> _What is being asked_:
Using the listing, copy each whole line that features "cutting".

*** Material for the task ***

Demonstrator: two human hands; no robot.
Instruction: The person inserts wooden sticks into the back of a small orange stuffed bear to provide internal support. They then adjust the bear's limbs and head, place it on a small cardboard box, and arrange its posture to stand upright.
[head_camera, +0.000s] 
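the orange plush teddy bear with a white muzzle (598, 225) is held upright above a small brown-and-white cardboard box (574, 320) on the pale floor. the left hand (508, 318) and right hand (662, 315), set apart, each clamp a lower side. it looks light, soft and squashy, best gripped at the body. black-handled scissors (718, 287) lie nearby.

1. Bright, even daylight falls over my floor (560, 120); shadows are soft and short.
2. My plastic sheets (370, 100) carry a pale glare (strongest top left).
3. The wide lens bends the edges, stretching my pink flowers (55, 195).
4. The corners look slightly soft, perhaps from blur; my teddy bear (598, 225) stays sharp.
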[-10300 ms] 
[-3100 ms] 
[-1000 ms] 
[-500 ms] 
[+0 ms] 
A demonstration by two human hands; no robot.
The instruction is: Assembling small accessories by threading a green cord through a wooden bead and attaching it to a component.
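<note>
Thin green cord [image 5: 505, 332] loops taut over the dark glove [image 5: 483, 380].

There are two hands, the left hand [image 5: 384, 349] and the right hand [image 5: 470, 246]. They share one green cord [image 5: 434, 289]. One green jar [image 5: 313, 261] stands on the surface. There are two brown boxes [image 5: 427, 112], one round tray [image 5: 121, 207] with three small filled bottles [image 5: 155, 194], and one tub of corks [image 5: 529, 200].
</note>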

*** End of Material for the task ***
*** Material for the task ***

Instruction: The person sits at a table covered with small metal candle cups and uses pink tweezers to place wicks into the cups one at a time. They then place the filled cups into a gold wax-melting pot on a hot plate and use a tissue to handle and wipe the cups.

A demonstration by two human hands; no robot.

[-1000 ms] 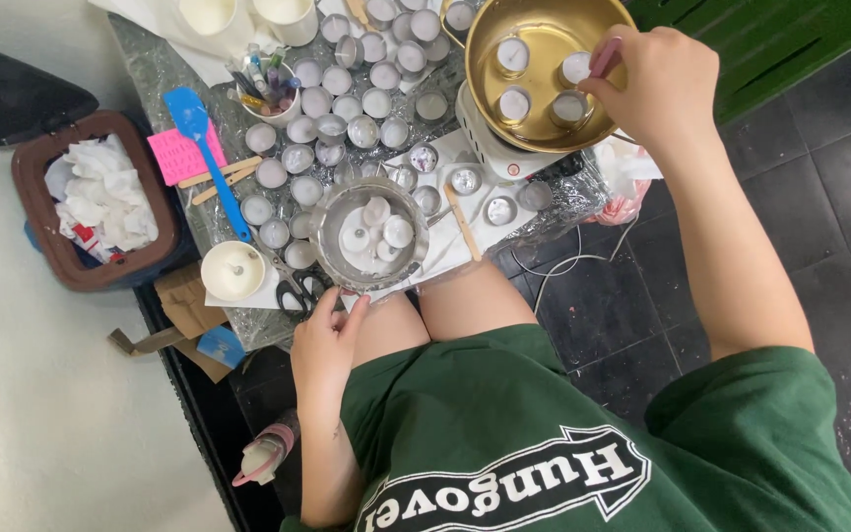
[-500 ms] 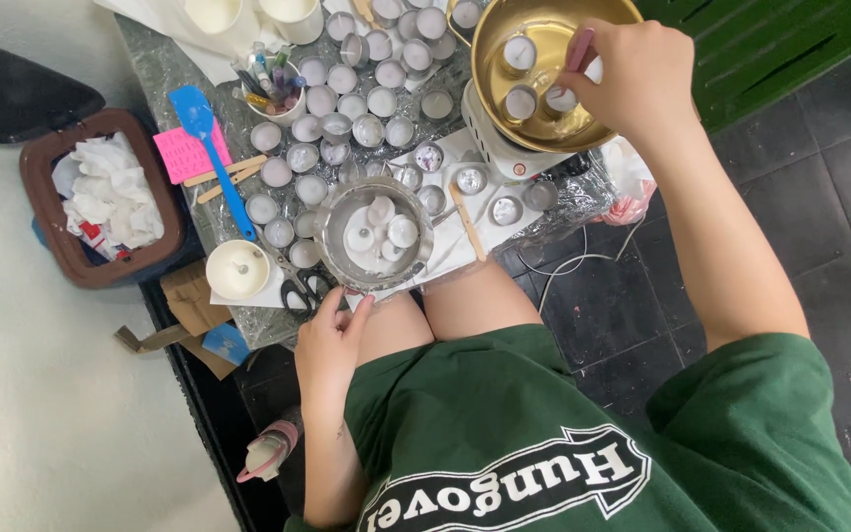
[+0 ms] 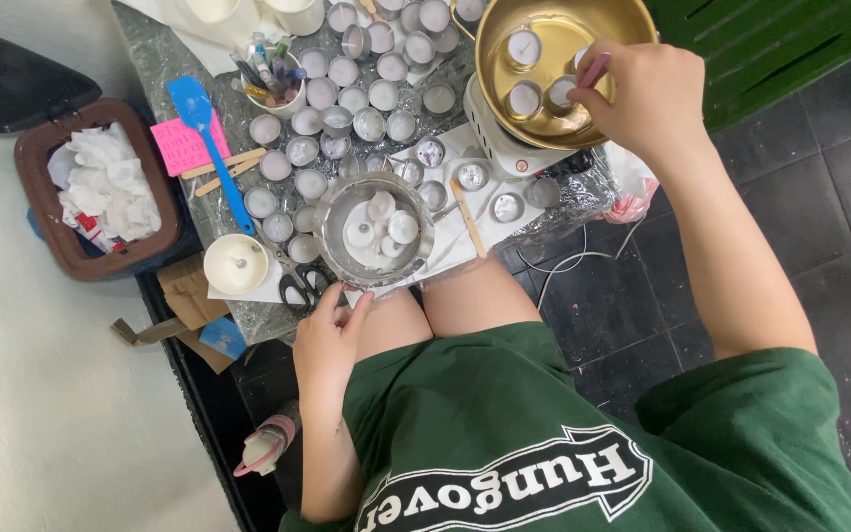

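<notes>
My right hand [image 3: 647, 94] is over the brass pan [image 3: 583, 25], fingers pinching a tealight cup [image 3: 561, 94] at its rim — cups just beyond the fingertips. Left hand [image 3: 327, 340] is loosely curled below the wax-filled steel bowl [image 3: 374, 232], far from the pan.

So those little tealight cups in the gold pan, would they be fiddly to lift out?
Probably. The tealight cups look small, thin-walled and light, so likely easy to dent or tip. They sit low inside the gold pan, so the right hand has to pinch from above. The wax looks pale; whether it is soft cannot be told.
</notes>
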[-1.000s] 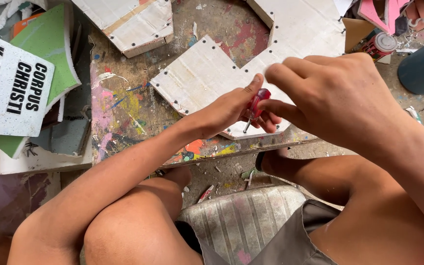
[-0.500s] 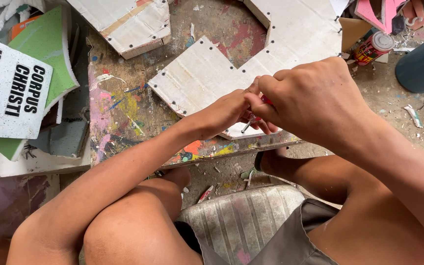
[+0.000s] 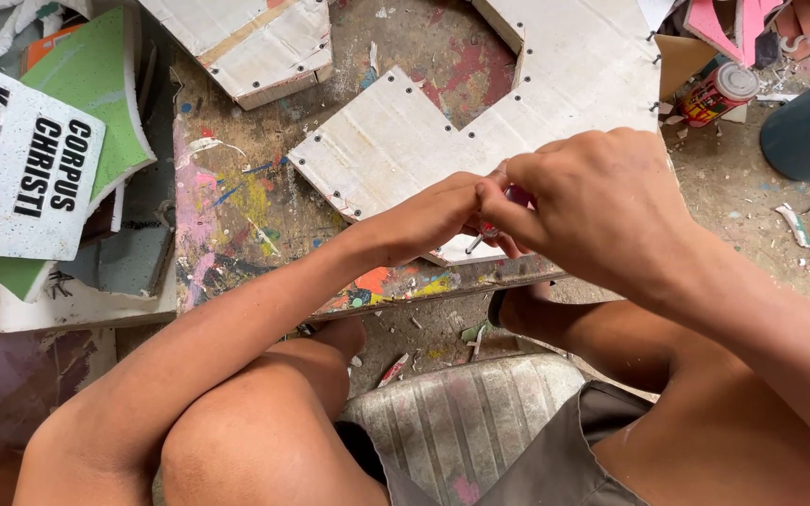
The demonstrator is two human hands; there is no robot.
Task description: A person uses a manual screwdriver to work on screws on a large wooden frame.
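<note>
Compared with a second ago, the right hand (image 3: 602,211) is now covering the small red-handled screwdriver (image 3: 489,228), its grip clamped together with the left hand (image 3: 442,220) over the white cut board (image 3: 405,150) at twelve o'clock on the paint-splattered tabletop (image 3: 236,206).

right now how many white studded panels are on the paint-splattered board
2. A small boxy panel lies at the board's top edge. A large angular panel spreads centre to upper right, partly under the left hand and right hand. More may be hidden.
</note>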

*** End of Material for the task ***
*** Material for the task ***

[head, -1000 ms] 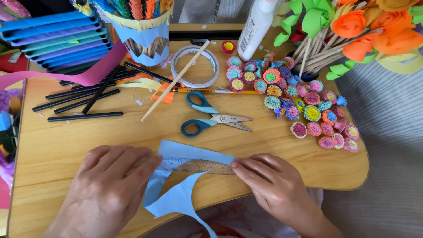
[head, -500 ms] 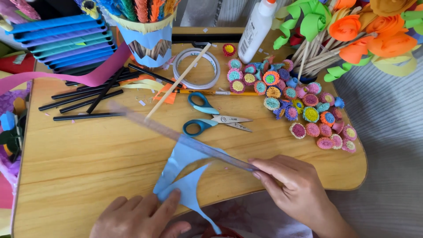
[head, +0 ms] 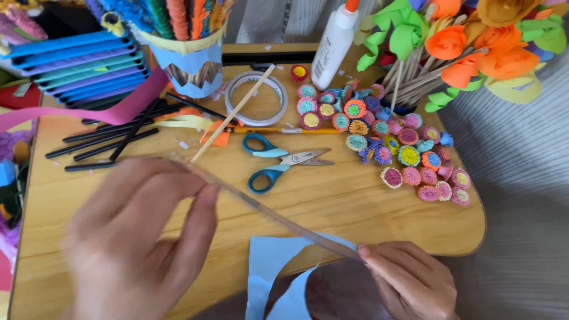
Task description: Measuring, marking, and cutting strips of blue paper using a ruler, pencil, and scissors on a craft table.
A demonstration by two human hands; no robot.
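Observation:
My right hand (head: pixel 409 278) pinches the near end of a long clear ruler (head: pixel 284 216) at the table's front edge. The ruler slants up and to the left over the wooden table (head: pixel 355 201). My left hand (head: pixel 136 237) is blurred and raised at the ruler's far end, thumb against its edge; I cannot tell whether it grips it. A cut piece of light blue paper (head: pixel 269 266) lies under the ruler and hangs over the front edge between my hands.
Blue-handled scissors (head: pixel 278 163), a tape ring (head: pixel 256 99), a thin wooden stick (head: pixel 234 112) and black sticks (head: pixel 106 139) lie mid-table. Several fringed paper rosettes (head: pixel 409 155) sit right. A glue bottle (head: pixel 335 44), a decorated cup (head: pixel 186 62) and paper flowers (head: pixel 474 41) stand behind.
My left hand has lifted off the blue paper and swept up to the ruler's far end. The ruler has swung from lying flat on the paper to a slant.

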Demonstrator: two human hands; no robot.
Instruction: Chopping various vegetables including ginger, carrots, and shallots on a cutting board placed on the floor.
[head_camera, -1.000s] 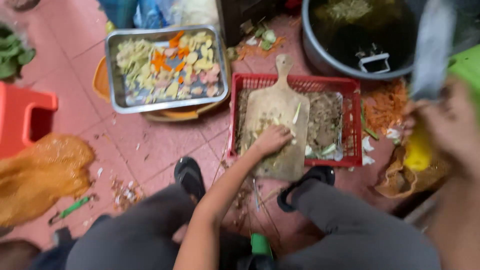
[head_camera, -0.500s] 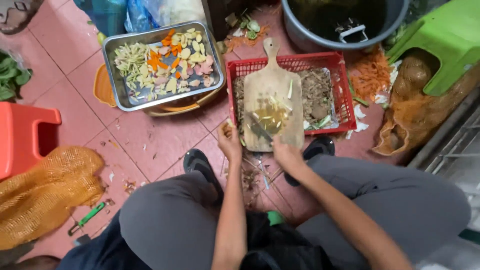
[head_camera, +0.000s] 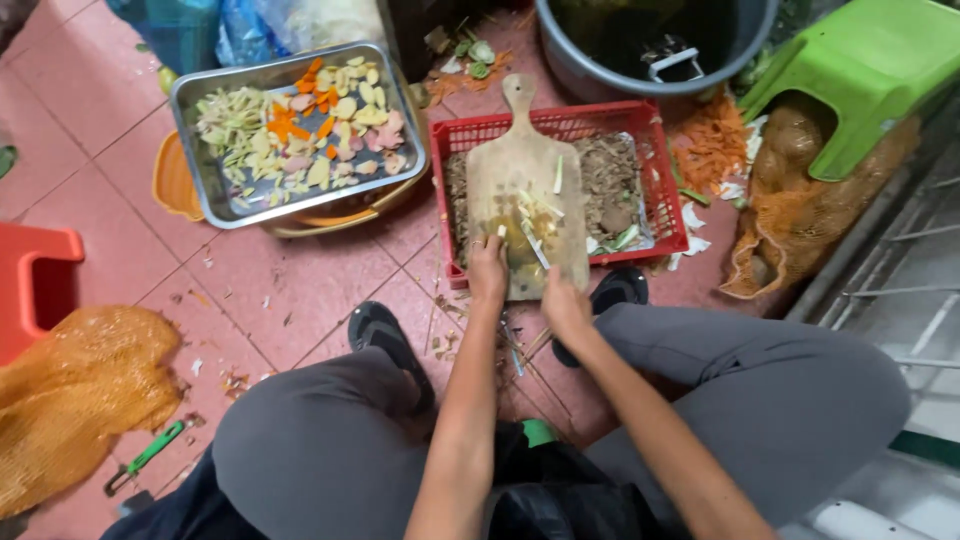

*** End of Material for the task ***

> _Answer to the problem_:
Task description: Measuring, marking, and cutting strips of blue paper using a ruler, pencil, and scissors on a craft table.
Instruction: Chopping various vegetables including ginger, carrots, and shallots on a cutting board placed on the floor.

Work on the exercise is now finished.